◆ WHAT THE TASK ASKS ◆
Starting with the line containing "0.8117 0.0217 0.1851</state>" and going on through the line containing "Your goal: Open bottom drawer", return the lines of the data below exactly, and only those.

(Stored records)

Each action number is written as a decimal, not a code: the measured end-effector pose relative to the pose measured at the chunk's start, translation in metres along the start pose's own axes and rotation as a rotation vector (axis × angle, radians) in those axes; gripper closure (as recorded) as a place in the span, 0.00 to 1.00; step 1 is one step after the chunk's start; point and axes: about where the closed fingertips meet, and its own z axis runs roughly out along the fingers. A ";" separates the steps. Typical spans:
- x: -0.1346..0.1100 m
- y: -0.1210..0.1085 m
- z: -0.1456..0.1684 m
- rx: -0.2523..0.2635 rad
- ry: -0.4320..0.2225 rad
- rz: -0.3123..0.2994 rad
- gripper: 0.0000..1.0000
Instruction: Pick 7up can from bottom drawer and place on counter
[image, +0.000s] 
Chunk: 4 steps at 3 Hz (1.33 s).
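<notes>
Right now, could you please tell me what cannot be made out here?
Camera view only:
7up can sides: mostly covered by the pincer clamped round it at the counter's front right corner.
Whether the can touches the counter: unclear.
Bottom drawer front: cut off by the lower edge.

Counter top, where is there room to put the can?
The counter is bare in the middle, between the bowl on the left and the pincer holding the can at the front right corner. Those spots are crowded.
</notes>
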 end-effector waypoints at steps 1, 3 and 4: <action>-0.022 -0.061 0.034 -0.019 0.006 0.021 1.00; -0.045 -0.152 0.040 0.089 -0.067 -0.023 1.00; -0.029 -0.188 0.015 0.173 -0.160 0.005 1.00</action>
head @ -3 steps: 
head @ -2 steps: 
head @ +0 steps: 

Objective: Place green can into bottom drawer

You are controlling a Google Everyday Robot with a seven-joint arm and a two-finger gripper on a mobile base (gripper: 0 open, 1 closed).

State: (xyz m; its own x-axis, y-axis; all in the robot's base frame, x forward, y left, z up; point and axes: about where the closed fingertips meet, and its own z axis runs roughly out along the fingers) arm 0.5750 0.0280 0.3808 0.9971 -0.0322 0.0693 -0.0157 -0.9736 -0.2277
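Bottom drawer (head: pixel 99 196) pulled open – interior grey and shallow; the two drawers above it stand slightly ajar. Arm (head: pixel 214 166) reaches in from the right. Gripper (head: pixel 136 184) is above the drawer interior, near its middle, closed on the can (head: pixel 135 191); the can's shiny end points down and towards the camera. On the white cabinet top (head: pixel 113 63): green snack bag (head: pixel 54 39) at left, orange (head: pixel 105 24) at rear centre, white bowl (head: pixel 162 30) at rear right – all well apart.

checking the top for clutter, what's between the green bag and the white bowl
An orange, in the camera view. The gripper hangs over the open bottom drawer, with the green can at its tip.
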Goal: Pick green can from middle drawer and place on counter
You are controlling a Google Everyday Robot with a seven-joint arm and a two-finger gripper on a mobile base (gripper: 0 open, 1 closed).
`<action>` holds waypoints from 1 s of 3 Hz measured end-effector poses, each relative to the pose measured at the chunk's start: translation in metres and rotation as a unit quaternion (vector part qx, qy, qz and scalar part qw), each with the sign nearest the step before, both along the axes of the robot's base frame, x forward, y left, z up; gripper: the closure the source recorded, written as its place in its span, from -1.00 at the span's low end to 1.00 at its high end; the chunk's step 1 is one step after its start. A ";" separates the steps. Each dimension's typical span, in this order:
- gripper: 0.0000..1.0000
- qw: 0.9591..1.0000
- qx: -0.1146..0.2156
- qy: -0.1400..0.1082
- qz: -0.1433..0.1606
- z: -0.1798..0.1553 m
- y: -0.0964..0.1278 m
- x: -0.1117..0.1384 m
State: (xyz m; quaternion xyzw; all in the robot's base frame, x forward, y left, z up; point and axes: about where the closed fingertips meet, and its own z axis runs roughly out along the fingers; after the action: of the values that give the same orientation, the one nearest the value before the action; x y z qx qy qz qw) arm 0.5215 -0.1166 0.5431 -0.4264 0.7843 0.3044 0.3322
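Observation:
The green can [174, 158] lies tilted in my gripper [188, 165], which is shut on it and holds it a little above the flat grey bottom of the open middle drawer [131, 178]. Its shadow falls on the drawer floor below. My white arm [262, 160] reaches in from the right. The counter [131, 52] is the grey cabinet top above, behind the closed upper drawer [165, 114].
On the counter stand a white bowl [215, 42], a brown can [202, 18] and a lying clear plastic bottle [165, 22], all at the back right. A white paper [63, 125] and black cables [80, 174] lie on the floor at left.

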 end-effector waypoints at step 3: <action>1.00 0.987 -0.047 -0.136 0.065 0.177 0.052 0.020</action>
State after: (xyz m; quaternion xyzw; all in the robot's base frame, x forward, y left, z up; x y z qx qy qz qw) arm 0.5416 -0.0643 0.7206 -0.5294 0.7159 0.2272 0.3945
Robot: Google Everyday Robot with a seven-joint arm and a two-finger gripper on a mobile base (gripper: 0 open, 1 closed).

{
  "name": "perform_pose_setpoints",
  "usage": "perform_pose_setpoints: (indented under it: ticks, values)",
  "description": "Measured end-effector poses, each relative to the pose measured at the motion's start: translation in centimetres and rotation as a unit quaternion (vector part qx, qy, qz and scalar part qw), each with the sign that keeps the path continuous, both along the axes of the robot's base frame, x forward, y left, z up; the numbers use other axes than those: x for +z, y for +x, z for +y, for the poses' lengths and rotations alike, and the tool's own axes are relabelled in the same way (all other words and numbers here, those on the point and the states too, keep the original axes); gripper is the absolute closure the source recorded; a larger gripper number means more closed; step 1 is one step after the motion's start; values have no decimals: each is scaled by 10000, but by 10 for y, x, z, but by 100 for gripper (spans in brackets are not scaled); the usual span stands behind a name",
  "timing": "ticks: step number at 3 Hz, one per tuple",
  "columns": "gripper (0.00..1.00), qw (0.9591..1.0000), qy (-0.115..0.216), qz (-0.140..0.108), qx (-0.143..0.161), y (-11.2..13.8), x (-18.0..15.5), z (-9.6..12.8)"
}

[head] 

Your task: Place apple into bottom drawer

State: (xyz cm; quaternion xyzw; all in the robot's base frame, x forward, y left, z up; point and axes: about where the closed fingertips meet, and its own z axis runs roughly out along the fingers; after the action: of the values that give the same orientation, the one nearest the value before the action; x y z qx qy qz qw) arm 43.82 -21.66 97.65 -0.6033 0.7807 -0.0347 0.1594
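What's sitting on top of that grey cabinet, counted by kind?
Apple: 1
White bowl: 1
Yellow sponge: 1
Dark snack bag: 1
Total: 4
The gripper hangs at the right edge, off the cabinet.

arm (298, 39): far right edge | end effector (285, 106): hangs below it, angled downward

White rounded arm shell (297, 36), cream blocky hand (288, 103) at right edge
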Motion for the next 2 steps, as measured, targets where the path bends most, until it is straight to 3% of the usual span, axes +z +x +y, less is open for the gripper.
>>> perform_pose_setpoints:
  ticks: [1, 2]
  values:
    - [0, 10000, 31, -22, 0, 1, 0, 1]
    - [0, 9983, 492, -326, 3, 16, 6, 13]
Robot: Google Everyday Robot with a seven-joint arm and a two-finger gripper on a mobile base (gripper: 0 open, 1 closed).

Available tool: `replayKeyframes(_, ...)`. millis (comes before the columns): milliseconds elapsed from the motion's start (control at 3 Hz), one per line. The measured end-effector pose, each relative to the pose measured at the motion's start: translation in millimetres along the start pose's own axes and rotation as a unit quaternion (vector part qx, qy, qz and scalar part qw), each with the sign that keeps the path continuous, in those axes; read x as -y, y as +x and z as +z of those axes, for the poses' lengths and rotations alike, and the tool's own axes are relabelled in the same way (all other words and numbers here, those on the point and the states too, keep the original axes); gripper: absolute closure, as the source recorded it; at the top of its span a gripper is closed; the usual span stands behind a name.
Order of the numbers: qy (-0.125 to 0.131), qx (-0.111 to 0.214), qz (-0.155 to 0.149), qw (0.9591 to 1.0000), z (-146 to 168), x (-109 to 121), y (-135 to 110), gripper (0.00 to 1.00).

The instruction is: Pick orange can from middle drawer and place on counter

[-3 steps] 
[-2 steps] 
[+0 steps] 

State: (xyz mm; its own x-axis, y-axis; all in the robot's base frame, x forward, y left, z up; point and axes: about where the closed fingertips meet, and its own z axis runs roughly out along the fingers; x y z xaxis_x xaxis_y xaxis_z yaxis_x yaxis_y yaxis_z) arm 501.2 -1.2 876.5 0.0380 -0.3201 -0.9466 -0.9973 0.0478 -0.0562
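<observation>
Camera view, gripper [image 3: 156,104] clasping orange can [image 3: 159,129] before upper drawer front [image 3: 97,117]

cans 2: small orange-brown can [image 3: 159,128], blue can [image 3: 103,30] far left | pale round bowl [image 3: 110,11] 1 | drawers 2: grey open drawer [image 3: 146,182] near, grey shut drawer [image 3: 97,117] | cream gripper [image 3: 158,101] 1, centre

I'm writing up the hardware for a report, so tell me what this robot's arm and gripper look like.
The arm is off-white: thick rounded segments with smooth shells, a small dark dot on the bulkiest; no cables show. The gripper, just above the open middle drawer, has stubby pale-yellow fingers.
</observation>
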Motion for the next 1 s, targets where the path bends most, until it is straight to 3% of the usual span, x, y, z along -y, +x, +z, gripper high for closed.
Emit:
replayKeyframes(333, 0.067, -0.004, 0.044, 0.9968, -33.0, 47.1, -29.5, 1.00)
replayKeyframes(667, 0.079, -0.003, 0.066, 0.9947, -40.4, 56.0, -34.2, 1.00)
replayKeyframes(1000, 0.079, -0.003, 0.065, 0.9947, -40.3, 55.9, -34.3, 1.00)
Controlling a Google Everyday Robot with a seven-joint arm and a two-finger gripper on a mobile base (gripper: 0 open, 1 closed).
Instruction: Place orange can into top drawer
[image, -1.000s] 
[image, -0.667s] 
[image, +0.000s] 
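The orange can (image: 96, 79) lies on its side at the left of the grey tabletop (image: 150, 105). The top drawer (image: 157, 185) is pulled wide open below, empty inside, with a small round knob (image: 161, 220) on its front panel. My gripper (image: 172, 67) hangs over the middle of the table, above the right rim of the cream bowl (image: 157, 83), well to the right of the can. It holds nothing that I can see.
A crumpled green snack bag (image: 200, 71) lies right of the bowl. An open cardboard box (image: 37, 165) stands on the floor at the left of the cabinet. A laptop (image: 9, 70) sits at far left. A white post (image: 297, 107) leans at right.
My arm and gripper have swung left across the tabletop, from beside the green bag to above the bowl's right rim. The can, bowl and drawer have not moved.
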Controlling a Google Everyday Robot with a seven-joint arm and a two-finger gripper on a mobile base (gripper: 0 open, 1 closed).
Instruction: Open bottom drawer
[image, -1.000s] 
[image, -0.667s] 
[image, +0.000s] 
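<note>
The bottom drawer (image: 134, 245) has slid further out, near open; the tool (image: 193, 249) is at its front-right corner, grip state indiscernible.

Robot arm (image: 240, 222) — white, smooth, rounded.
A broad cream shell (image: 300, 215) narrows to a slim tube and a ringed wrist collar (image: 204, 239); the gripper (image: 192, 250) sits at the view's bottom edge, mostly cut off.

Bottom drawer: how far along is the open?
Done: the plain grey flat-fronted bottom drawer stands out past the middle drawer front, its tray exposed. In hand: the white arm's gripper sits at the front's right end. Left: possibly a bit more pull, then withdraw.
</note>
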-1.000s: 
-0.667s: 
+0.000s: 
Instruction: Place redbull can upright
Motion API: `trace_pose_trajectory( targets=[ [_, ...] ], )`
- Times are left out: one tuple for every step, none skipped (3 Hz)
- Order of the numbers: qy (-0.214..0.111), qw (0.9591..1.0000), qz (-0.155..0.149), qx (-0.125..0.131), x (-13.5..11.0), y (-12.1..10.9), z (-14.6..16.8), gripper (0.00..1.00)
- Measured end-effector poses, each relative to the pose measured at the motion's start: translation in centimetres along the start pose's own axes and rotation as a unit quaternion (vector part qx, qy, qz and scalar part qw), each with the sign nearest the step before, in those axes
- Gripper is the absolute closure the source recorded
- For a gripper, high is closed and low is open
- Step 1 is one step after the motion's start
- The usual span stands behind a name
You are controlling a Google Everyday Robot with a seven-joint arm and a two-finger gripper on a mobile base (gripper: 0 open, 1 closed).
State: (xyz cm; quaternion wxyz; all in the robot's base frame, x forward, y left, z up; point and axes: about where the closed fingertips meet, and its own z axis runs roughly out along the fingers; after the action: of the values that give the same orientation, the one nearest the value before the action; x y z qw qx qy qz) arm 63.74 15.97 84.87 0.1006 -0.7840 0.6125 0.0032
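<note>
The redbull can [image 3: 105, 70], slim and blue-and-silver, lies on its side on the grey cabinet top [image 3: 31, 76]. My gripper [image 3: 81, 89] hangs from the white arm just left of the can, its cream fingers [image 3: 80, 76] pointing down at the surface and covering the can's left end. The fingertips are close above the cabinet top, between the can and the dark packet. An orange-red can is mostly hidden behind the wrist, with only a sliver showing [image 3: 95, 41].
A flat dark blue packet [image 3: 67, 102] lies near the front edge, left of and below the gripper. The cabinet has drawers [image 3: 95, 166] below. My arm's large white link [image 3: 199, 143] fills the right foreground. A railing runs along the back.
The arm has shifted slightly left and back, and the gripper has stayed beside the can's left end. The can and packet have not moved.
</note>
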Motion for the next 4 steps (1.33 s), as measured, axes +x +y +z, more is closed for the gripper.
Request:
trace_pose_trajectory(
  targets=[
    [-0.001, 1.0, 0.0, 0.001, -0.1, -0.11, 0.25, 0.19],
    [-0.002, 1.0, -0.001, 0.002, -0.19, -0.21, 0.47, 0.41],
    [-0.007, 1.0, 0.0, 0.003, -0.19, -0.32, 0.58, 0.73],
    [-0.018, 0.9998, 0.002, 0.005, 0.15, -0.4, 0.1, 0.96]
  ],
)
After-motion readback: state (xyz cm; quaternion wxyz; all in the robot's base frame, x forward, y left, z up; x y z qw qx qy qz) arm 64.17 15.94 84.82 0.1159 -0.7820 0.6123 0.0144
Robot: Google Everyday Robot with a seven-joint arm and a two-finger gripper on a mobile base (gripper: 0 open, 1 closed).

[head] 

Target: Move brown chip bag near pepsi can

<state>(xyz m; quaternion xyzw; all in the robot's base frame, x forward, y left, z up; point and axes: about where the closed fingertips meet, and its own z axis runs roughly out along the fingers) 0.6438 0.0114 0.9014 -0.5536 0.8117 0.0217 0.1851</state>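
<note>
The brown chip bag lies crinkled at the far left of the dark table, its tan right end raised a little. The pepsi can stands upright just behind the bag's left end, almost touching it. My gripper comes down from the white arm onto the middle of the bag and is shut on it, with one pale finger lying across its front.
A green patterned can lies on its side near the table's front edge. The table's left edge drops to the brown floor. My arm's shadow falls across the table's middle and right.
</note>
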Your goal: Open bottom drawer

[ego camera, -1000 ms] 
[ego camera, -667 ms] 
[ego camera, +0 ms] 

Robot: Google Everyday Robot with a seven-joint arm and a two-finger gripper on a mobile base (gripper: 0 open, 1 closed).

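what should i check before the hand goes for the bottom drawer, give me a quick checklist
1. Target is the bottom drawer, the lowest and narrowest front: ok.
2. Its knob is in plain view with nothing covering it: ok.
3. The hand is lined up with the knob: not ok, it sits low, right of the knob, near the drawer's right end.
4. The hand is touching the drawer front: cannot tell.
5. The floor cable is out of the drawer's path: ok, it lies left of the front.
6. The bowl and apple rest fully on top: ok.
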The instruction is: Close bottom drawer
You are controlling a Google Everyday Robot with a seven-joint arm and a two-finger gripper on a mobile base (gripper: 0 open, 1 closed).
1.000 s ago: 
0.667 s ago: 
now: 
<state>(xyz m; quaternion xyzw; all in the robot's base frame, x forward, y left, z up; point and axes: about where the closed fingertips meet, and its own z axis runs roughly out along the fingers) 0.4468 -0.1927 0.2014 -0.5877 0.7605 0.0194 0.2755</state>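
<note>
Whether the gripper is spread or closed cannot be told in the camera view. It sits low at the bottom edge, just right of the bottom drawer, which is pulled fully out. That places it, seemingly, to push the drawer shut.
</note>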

◆ WRITTEN RESPONSE ◆
<state>(xyz m; quaternion xyzw; all in the robot's base frame, x forward, y left, z up; point and axes: about where the closed fingertips meet, and its own z axis runs roughly out along the fingers) 0.6438 0.0114 0.9014 -0.5536 0.8117 0.0217 0.1851</state>
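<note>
The brown chip bag lies crinkled at the far left of the dark table, its tan right end raised a little. The pepsi can stands upright just behind the bag's left end, almost touching it. My gripper comes down from the white arm onto the middle of the bag and is shut on it, with one pale finger lying across its front.
A green patterned can lies on its side near the table's front edge. The table's left edge drops to the brown floor. My arm's shadow falls across the table's middle and right.
</note>
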Your goal: Open bottom drawer

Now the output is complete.